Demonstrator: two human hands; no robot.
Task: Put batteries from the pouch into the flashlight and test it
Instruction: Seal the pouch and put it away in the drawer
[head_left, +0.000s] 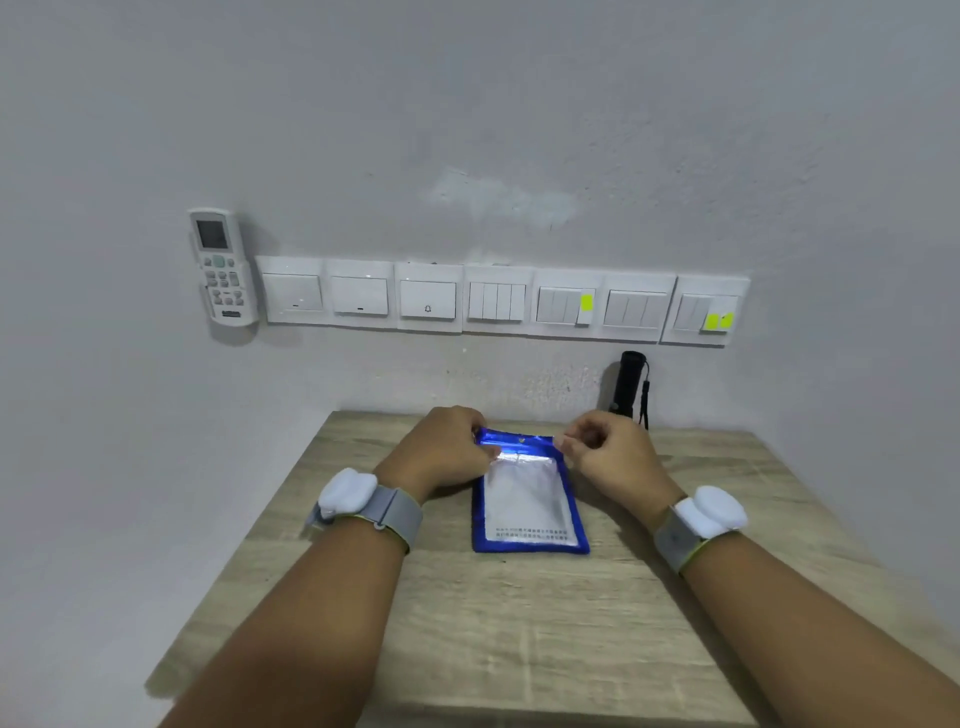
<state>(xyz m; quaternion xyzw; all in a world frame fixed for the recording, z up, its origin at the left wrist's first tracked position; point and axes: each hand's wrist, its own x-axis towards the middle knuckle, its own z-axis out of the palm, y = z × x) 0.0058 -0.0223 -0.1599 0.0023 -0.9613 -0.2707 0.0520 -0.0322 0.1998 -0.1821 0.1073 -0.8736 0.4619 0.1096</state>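
head view: pouch (527, 493) top between fingers (485, 451)

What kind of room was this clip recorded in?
Probably a home or hotel bedroom: a small wooden table against a plain wall, a row of light switches including a bell button, and an air-conditioner remote mounted beside them.
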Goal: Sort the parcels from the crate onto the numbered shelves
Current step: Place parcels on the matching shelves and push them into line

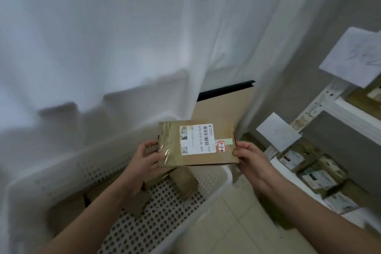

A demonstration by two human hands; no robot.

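Observation:
A flat brown cardboard parcel (pixel 206 158) with a white shipping label and a red-outlined tag reading 3-2-4 is held level above the white perforated crate (pixel 208 198). My left hand (pixel 147 155) grips its left edge, and my right hand (pixel 248 155) grips its right edge. More brown parcels (pixel 184 182) lie in the crate beneath. White shelves (pixel 338 109) stand at the right, with paper number signs (pixel 277 131) hanging from them.
Several labelled parcels (pixel 315 175) lie on a lower shelf at the right. A white curtain (pixel 123 37) hangs behind the crate, and a tan board (pixel 224 107) with a dark top edge leans behind it. Pale floor tiles (pixel 233 222) show between crate and shelves.

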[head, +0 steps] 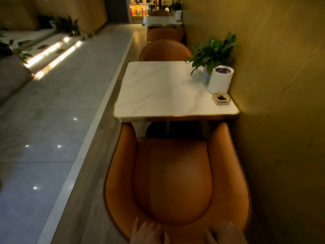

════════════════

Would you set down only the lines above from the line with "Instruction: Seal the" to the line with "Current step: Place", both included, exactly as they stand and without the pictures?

Output below:
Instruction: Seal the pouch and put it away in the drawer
[head_left, +0.000s] 
<state>(xyz m; quaternion xyzw; all in a world frame fixed for the recording, z up, its origin at the left wrist's first tracked position; point and axes: each hand's wrist, its own x-axis towards the middle knuckle, its own z-axis out of the palm, y = z × x) 0.0058 -0.0223 -0.1599 0.0023 -0.9613 -0.2707 0.0520 -0.0322 0.1998 -0.1821 0.1073 -0.8736 0.4619 0.1096</state>
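head view: pouch (527, 493) top between fingers (485, 451)

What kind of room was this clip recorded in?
Probably a home or hotel bedroom: a small wooden table against a plain wall, a row of light switches including a bell button, and an air-conditioner remote mounted beside them.
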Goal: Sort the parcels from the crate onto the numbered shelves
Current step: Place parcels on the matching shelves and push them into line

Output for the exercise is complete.